• RECORDED DATA:
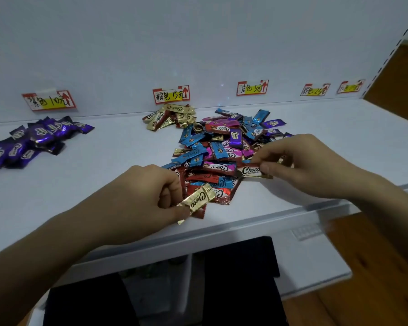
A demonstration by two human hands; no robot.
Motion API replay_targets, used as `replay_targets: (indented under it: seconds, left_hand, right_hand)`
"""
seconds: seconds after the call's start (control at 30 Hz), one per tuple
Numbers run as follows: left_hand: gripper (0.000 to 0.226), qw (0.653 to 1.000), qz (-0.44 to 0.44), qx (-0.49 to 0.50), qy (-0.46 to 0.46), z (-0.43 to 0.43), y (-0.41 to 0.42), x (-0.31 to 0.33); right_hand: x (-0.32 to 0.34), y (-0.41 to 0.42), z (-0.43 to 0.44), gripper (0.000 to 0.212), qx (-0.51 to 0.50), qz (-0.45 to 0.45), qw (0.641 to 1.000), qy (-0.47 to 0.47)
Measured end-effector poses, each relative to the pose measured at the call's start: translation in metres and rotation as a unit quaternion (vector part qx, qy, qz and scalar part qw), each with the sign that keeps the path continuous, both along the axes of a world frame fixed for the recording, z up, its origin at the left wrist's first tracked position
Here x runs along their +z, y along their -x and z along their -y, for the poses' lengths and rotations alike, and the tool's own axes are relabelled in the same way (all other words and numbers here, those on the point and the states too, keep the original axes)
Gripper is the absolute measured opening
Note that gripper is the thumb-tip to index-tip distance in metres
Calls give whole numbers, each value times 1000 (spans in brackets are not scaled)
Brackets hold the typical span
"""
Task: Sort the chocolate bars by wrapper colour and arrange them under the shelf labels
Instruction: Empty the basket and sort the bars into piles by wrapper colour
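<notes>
White shelf (80, 161) shows purple pile (33, 140) and gold pile (170, 116) sorted; mixed heap (222, 147) remains. Left hand (149, 191) pinches a gold bar (198, 198), right hand (304, 165) a second bar (250, 171).

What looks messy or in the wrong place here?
The middle heap is a jumble of blue, red, pink and gold bars. A purple bar sits in it, far from the purple group at the left.

back panel (198, 43): plain white | shelf board (99, 165): white | floor (386, 278): brown wood | light: dim
</notes>
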State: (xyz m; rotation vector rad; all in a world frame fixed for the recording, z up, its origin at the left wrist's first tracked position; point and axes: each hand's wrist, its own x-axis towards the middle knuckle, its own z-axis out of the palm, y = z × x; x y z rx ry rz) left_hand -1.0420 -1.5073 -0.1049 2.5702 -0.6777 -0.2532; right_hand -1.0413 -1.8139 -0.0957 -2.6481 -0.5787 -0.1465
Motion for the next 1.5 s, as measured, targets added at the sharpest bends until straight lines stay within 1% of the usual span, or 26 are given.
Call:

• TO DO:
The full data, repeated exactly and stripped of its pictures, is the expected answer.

• REPLY TO THE TASK:
A demonstration by two human hands; no robot.
Motion API replay_targets, used as `replay_targets: (indented under it: seconds, left_hand, right_hand)`
"""
seconds: seconds after the call's start (control at 30 Hz), one per tuple
Numbers run as follows: left_hand: gripper (0.000 to 0.226), qw (0.653 to 1.000), qz (-0.44 to 0.44), qx (-0.49 to 0.50), qy (-0.46 to 0.46), z (-0.43 to 0.43), y (-0.41 to 0.42), x (-0.31 to 0.33); right_hand: x (-0.32 to 0.34), y (-0.41 to 0.42), z (-0.43 to 0.44), gripper (0.000 to 0.212), qx (-0.51 to 0.50), qz (-0.45 to 0.45), qw (0.641 to 1.000), qy (-0.47 to 0.47)
Measured end-effector poses, each relative to the pose measured at the call's start: translation in metres and rotation as a unit quaternion (vector part qx, qy, qz and scalar part qw), each with the sign that keeps the path continuous, both along the axes of a world frame fixed for the recording, z up, its origin at the left wrist's first tracked position
Here x runs along their +z, y along their -x and z along their -y, for the poses' lengths and rotations alike, and the tool's own axes are relabelled in the same way (all other words and numbers here, those on the point and the states too, keep the original axes)
Gripper is the absolute measured opening
Note that gripper is the thumb-tip to index-tip distance in metres
Calls give whole numbers, each value times 1000 (spans in brackets are not scaled)
Brackets hold the typical span
"""
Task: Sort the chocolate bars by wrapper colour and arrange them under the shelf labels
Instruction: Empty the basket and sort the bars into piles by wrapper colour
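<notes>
White shelf (80, 161) shows purple pile (33, 140) and gold pile (170, 116) sorted; mixed heap (222, 147) remains. Left hand (149, 191) pinches a gold bar (198, 198), right hand (304, 165) a second bar (250, 171).

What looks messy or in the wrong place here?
The middle heap is a jumble of blue, red, pink and gold bars. A purple bar sits in it, far from the purple group at the left.

back panel (198, 43): plain white | shelf board (99, 165): white | floor (386, 278): brown wood | light: dim
</notes>
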State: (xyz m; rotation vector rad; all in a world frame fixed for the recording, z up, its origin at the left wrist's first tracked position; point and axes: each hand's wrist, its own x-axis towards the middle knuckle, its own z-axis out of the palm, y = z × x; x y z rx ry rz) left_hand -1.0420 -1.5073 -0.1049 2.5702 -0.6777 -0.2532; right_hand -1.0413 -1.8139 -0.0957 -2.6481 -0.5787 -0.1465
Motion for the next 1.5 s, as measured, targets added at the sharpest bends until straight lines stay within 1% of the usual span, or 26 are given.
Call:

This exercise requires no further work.